Bridget’s throat caught. Point Heed: lovely, leafy Point Heed. Her neighbourhood.
It was only in the briefs. Insulting, almost. Someone, somewhere, must have decided that was the extent of its newsworthiness. But there it was. Two paltry lines sitting below a missing fisherman and above an overturned milk tanker. There was a correction in there, too, languishing at the foot of the narrow column. Something the newspaper had screwed up the previous week. Bridget wondered if anyone would read their mea culpa. Whether the paper even cared. Probably not. They were only covering their arses. She’d been told once the real stories of the day were buried in the briefs. You just needed to know where to look.
Porn. As teenagers she and her friends would sometimes hang round the entrance to the X-rated room at the local video store. They’d snigger at the men who slunk in. Sad lonely bastards! Now, though, everyone seemed to watch it. Actually, Greg reckoned they always had, it was just these days they felt more comfortable admitting to it.
They’d been at a dinner party a few weeks ago, and somehow the conversation had got on to a clip several of them had seen online. A professor/student scenario, except the professor was a woman with fake tits, who ejaculated like a man (‘squirting’ they called it) all over the young male student she’d inveigled to go down on her. A guy Bridget didn’t know very well had brought it up on his phone, and passed it to her with a smirk. Keeping her face deliberately blank while she watched, Bridget had helped herself to the cheese board. "So, is it a triumph or a strike against feminism?" she’d asked the table.
Initially it had only been Bridget and a small woman with an unusually husky voice on the ‘strike against’ side, but in the end they’d won some of them over.
Porn’s audience might have changed, Bridget had said, however the statistics haven’t. Three-quarters of women working in the sex industry have been sexually abused. She couldn’t remember where she’d read that. Some study or other. It was bona fide, though.
Under her bleeding liberal heart, a redneck lurked
The discussion had invigorated her; she’d been positively fizzing when they got in the car. Until Greg had done his best to burst her ‘self-righteous bubble’ on the way home.

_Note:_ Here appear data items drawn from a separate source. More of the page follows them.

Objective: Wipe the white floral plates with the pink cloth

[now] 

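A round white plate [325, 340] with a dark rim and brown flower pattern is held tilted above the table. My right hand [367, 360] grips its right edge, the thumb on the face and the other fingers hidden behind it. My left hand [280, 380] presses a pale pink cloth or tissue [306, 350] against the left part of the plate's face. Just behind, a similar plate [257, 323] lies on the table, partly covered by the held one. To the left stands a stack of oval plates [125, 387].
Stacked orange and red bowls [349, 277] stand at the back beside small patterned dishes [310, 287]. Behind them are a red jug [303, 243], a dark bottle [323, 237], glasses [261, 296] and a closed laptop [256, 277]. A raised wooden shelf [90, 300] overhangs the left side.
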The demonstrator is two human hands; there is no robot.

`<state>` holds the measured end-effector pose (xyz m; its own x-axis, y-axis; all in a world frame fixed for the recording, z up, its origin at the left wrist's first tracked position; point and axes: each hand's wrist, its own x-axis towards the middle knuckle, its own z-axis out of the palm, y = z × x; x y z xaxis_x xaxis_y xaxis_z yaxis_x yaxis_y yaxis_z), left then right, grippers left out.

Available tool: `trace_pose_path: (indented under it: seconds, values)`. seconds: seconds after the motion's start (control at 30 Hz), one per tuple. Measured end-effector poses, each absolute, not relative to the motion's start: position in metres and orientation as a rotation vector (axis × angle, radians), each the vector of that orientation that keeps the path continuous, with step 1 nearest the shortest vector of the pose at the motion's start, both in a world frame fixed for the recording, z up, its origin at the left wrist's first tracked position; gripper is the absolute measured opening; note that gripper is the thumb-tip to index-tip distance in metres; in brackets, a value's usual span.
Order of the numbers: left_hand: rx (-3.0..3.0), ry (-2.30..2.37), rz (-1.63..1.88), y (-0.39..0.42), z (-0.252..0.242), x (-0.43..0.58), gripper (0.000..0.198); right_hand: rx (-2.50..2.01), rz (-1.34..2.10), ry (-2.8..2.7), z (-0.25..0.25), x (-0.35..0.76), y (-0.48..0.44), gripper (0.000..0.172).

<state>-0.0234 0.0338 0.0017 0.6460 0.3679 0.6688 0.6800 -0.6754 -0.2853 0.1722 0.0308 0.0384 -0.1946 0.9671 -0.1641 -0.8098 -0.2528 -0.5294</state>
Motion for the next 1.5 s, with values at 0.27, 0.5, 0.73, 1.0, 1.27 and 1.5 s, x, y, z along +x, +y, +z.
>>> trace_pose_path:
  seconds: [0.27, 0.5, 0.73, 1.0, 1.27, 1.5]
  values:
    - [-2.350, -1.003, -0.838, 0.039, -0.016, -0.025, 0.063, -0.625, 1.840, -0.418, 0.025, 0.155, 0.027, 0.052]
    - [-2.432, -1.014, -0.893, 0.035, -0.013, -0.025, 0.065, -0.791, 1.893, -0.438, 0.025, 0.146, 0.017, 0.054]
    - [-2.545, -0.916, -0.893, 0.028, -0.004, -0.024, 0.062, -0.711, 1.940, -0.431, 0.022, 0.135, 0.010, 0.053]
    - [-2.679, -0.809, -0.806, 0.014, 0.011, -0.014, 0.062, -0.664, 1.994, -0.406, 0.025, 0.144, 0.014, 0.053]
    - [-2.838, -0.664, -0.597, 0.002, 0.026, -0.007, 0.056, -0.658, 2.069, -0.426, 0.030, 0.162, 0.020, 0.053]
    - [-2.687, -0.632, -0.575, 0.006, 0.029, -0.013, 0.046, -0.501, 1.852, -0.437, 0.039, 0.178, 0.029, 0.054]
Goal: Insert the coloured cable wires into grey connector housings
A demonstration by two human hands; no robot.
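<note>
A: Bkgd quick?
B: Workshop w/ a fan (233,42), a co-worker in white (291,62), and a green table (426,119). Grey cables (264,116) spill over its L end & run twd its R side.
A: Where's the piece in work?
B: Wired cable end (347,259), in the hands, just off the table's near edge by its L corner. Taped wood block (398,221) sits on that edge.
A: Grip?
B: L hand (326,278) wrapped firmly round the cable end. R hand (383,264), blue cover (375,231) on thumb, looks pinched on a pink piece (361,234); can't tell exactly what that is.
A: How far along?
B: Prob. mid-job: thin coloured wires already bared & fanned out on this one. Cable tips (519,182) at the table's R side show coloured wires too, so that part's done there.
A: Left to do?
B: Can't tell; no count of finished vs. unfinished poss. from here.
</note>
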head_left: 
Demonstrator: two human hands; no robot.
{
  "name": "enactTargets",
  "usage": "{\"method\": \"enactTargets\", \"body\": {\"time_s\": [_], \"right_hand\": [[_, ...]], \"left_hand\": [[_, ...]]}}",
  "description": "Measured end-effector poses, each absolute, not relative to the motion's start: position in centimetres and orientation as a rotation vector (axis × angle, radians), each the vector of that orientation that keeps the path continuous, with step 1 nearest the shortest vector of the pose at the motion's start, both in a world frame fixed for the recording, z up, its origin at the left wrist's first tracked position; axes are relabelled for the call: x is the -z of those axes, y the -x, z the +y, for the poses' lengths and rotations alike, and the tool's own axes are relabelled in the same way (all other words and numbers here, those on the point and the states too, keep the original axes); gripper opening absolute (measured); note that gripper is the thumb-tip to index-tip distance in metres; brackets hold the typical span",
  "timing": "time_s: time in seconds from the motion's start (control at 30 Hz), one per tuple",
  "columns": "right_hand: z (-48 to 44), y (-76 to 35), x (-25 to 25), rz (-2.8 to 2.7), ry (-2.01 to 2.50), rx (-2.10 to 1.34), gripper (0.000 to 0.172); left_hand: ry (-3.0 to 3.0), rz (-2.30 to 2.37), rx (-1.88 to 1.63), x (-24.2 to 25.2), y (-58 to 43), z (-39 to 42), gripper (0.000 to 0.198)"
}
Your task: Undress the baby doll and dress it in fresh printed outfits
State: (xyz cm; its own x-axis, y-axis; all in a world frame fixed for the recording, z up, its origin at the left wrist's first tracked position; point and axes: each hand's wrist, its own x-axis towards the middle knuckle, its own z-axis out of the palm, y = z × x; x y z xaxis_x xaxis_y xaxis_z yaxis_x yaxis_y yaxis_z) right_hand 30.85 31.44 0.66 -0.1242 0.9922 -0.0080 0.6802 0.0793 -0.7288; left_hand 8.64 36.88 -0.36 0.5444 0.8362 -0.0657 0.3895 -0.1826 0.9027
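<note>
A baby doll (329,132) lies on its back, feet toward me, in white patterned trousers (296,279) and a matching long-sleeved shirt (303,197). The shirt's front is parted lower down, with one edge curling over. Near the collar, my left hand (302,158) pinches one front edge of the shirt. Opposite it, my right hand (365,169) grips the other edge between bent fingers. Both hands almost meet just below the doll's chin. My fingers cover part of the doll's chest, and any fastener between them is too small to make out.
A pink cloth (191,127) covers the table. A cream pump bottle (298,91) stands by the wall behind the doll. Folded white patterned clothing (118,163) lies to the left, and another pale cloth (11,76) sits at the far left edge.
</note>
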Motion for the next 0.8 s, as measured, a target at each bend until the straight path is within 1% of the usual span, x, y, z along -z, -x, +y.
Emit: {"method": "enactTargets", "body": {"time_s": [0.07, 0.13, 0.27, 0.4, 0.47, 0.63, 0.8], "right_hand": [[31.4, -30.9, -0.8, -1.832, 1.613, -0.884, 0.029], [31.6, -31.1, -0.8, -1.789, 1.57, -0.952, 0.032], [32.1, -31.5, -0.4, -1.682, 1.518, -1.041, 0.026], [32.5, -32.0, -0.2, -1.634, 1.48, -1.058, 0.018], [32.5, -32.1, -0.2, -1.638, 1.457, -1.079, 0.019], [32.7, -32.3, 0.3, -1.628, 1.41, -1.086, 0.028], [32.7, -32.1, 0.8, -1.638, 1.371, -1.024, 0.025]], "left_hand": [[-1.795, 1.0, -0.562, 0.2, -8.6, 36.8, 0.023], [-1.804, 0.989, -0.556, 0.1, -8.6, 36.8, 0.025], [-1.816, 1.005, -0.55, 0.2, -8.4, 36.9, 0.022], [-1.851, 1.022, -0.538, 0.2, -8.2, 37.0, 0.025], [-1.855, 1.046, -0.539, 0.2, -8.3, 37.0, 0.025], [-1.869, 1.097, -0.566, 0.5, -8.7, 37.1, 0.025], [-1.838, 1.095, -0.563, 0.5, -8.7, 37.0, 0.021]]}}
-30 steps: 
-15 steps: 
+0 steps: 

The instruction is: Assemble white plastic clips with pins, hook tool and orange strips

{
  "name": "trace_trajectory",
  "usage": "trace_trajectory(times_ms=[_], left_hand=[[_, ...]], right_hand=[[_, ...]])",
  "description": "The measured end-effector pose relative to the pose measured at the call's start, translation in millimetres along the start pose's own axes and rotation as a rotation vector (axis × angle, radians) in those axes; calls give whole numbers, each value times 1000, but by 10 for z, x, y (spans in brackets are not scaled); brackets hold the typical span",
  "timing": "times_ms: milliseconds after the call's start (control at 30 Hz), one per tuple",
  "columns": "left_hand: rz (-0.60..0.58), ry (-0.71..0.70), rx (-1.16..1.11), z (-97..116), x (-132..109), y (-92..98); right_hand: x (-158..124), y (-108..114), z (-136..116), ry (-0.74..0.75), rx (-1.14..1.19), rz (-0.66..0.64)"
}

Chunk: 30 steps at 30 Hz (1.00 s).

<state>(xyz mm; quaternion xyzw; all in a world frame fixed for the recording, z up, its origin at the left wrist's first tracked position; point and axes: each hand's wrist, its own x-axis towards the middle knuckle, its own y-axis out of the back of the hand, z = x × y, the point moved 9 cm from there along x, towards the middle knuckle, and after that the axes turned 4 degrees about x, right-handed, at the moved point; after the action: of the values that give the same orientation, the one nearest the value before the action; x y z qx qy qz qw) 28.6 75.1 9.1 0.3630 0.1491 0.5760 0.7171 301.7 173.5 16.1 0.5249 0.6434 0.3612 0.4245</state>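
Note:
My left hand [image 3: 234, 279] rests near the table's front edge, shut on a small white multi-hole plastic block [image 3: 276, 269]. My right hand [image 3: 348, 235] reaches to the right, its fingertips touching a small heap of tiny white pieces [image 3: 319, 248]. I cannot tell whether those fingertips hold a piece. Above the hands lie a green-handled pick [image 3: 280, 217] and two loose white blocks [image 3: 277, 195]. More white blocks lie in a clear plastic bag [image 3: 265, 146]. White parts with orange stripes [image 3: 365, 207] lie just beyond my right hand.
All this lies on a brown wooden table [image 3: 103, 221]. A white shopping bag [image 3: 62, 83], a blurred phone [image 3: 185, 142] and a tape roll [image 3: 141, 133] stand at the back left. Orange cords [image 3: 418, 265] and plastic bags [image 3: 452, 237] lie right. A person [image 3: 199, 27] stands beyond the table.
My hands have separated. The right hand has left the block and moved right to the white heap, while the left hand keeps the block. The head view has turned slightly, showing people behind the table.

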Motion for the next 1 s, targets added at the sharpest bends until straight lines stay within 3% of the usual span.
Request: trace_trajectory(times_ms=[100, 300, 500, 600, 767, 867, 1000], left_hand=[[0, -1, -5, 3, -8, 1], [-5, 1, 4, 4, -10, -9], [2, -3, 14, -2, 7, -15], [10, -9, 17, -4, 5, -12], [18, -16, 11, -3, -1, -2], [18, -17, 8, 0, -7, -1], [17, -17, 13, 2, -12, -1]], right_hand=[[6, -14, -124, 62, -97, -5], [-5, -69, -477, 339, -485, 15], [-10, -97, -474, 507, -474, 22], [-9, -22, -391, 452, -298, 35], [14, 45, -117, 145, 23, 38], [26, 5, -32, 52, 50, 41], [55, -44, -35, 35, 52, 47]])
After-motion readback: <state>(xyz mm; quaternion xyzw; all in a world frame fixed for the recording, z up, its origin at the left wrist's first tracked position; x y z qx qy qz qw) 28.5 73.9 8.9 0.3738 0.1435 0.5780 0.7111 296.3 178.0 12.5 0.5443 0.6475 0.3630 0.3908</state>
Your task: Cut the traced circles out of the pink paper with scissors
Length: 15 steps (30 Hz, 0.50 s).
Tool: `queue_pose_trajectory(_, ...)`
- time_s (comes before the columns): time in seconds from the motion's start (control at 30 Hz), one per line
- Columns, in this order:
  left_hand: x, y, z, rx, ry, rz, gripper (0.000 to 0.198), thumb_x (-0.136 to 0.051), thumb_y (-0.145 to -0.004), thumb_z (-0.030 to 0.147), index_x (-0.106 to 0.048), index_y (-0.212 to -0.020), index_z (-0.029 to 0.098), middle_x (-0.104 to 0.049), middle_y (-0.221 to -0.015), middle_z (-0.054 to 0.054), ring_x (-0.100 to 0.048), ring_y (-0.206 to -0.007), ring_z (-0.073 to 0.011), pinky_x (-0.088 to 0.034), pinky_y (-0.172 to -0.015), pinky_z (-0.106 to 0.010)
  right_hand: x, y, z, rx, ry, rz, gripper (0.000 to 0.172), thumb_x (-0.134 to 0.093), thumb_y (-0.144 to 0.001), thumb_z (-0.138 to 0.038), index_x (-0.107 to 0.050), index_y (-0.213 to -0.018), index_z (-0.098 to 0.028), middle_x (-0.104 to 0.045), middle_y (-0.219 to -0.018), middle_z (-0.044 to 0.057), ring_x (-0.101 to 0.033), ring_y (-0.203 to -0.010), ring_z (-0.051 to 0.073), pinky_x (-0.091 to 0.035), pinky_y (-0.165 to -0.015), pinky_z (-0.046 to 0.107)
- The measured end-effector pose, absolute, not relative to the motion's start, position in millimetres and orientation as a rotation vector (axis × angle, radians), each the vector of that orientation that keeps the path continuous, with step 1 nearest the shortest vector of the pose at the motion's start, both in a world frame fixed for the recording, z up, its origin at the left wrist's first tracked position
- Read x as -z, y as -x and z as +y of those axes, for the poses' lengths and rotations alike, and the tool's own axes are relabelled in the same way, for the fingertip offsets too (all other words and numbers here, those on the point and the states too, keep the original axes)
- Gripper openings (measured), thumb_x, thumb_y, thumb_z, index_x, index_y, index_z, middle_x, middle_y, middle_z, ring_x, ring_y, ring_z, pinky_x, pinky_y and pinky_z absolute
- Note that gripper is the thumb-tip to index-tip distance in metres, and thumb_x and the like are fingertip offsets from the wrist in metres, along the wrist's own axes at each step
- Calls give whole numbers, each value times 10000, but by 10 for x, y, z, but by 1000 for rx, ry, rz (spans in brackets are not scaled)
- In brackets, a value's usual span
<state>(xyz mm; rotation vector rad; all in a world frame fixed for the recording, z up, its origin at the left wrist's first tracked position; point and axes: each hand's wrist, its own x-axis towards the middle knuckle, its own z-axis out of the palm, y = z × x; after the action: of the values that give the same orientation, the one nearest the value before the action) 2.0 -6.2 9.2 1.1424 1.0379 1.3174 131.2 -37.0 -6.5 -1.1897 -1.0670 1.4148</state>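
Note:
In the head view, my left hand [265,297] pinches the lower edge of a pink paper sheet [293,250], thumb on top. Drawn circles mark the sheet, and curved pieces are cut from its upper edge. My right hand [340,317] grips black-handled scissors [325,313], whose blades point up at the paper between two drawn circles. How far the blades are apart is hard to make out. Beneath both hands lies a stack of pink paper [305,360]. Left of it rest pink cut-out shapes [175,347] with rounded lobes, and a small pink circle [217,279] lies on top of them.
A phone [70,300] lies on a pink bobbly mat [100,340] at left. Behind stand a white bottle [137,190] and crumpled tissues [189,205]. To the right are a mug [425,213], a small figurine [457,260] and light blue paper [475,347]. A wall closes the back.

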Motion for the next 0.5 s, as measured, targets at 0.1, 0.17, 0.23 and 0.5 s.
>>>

Accused her and ‘Deep Throat’ of getting on their collective soapbox. Of turning playful banter into an ugly scene. "You know," he’d said, "not every man is a misogynist, and not every woman needs to be empowered. Most people just want to be happy."
Bridget had been quiet, crushed. When they’d climbed into bed, she’d thought he might take her in his arms, like he once would have after a fight. Never go to sleep on an argument, they’d promised each other when they were young and stupid with love. "You need to get over yourself," he’d said as he rolled away.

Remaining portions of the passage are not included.